Bess is giddy, now that she’s done being scared, and the wine has gone to her head. “We’re so bad,” she says. “And we’re all high schoolers now. I’m gonna be hanging out with you. Erin’ll be here. So much fun, right? This is going to be the best summer.”

I am suddenly angry. “Stop.” I grab Bess’s shoulders, hard. “Don’t say that.”

“What?”

“The best summer.”

“I just—”

“It is not the best summer.”

“I just meant, we’re going to— It’s going to be fun, that’s all. Staying up late, sneaking in the guesthouse.”

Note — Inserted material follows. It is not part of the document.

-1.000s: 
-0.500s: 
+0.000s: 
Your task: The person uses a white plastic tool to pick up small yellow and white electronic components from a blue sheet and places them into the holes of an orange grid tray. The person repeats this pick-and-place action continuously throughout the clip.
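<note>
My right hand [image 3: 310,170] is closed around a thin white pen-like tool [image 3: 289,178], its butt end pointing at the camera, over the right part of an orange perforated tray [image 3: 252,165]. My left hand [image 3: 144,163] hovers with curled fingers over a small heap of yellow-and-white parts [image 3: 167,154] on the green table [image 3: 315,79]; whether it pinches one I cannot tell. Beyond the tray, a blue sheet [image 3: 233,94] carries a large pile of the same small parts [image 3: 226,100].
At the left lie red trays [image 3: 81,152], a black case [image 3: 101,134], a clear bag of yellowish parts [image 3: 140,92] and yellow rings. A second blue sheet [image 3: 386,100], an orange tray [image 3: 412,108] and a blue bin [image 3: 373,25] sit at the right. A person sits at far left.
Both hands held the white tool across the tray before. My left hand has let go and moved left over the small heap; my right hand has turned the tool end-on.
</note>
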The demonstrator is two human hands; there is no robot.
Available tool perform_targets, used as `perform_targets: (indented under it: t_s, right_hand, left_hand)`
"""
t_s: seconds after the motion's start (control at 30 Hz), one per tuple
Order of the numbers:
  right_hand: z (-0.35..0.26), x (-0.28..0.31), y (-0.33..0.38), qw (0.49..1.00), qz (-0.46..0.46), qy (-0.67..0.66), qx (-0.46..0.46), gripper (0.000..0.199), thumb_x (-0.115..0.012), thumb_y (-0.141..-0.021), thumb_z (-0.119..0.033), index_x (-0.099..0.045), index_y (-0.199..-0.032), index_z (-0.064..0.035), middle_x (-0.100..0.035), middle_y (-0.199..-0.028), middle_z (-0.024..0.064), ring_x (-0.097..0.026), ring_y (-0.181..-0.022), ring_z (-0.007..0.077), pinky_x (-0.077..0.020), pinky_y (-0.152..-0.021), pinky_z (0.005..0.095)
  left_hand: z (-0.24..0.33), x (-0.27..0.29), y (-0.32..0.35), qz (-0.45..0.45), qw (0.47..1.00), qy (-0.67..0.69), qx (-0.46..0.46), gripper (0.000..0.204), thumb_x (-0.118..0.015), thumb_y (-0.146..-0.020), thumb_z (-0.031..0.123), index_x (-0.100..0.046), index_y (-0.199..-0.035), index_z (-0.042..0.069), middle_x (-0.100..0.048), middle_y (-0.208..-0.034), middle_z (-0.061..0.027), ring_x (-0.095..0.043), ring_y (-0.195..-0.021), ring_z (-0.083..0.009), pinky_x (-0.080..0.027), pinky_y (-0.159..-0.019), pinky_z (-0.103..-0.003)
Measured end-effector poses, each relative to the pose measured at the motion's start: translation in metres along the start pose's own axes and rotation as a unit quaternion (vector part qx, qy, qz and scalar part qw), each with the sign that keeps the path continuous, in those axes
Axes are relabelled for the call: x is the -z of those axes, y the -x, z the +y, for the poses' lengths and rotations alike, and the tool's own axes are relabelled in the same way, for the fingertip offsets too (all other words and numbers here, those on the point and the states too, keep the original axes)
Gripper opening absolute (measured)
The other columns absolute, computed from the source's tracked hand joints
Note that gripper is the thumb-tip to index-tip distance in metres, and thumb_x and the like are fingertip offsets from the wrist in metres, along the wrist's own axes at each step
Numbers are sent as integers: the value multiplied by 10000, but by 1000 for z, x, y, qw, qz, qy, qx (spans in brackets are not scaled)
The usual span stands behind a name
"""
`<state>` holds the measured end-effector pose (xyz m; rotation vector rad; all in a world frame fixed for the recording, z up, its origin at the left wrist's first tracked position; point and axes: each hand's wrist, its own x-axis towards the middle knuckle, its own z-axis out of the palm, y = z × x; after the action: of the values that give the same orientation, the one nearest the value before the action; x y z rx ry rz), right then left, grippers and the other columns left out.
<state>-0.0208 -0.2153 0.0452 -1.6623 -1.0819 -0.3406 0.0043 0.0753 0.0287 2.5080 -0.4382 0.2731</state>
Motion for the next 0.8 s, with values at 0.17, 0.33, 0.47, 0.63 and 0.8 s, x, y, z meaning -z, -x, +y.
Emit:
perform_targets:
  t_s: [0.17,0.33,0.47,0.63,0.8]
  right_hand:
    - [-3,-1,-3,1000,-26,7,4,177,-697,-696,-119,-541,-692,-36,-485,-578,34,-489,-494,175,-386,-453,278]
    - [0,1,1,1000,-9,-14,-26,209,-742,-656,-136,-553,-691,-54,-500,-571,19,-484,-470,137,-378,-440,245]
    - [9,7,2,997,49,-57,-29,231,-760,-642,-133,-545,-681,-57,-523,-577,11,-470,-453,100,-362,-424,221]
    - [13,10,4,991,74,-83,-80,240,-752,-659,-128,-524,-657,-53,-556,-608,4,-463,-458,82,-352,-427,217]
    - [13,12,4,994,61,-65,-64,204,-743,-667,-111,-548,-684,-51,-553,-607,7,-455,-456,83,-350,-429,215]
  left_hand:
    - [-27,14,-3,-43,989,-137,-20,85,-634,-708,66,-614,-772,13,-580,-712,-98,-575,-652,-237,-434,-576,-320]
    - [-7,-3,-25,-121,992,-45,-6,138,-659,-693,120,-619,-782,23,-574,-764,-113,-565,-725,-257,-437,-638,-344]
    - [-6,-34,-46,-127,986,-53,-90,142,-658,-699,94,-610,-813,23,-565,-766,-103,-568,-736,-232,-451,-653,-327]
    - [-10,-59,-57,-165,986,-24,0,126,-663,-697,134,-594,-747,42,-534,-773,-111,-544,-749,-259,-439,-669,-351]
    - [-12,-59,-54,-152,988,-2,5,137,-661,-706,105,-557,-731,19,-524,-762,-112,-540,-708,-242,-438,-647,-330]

“Rosemary is gone,” I say, close to her face. “How can you say best summer? She is gone.”

“I’m sorry. I just—”

“You can’t just erase her like that. And be so happy. What kind of person are you?”

“I didn’t mean it,” whispers Bess. “I was just talking.”

“Let her look forward to the goddamned summer,” says Penny, affecting disengagement and putting on lip gloss in the bathroom mirror. “Let her have a little happiness. Good Lord, Carrie.”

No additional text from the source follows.